#### [Activity]
Pull every line containing "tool" from the listing.

#### [Data provided]

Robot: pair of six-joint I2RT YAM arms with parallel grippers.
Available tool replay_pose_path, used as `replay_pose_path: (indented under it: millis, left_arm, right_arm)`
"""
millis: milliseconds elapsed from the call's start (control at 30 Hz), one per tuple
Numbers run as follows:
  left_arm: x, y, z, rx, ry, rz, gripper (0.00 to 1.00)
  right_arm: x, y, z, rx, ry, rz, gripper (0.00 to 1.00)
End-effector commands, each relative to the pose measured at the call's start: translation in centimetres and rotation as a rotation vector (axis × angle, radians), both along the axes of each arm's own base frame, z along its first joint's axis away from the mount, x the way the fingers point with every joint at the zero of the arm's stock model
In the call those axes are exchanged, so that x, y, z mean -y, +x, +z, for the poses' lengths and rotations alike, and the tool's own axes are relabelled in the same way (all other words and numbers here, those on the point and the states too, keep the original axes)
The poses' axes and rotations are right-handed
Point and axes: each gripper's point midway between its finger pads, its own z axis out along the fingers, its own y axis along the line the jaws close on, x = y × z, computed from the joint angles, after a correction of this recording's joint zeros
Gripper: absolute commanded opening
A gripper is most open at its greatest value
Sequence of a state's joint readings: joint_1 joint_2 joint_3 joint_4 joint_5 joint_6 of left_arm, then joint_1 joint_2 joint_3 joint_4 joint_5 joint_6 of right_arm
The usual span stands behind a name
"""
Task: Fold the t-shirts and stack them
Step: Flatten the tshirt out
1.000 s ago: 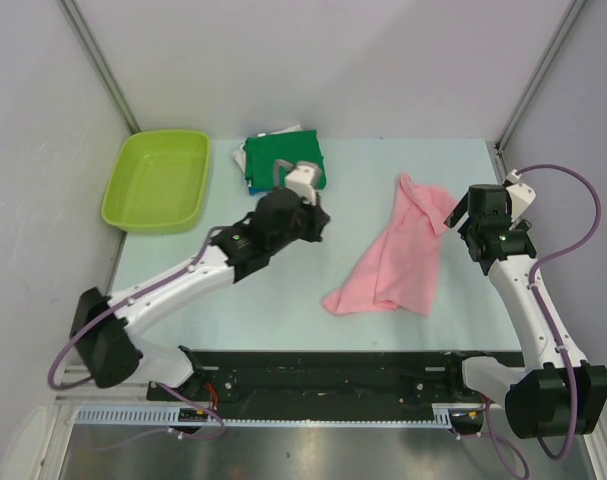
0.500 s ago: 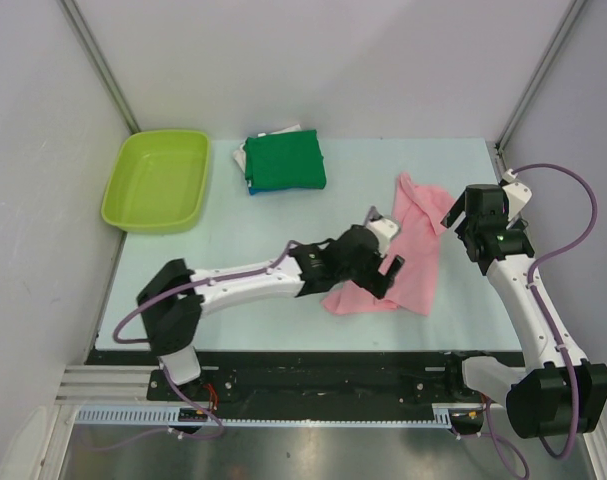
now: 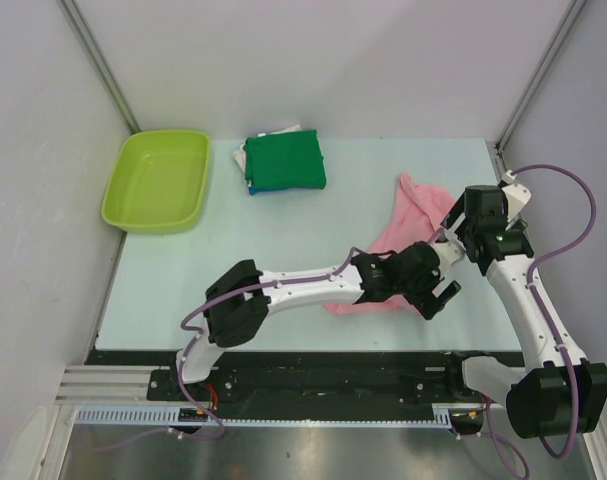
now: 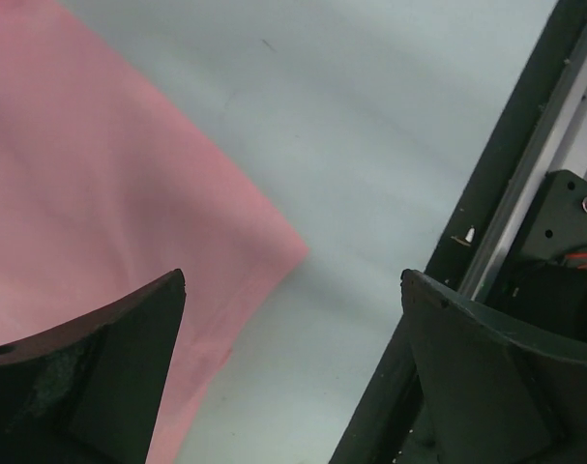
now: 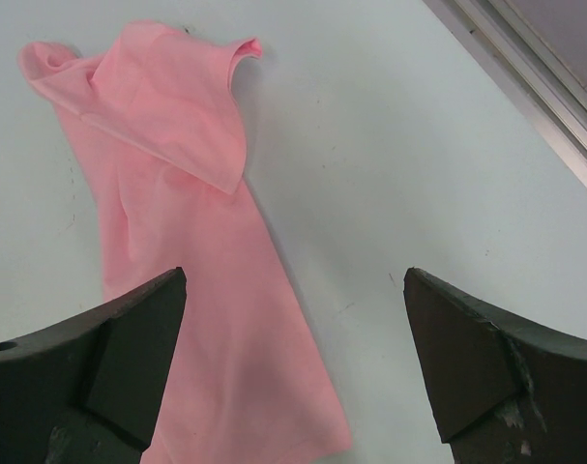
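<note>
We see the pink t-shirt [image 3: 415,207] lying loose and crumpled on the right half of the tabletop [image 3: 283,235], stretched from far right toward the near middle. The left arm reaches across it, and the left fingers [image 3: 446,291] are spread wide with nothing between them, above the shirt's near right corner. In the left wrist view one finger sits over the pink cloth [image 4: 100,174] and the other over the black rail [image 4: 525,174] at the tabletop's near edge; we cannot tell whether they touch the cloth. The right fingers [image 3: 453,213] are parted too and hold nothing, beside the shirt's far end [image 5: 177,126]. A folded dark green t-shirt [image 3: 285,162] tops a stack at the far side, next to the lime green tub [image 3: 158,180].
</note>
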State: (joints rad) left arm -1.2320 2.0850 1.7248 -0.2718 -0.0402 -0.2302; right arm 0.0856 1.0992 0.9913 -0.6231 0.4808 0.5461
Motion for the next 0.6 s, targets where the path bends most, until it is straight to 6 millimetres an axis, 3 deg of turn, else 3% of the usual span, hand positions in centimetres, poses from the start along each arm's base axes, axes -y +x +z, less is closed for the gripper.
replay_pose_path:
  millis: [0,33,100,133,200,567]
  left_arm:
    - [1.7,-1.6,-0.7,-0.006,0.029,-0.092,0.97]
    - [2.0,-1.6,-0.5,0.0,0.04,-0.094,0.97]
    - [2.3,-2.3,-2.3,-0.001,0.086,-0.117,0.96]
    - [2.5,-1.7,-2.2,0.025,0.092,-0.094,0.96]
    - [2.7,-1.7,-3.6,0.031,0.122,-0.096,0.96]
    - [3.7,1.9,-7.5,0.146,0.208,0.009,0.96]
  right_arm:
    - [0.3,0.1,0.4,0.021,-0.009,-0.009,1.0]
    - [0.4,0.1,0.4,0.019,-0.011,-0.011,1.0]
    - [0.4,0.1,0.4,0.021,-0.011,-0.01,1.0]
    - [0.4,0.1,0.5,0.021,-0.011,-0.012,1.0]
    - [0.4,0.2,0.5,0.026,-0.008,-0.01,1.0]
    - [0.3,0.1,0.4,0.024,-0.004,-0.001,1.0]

#### [Solution for this exercise]
Available tool replay_pose_path, used as `replay_pose_path: (indented under it: millis, left_arm, right_arm)`
In the call those axes are exchanged, so that x, y, z mean -y, +x, +z, for the poses' lengths and rotations alike, and the tool's own axes are relabelled in the same way (all other words and numbers here, those on the point and the states too, keep the original axes)

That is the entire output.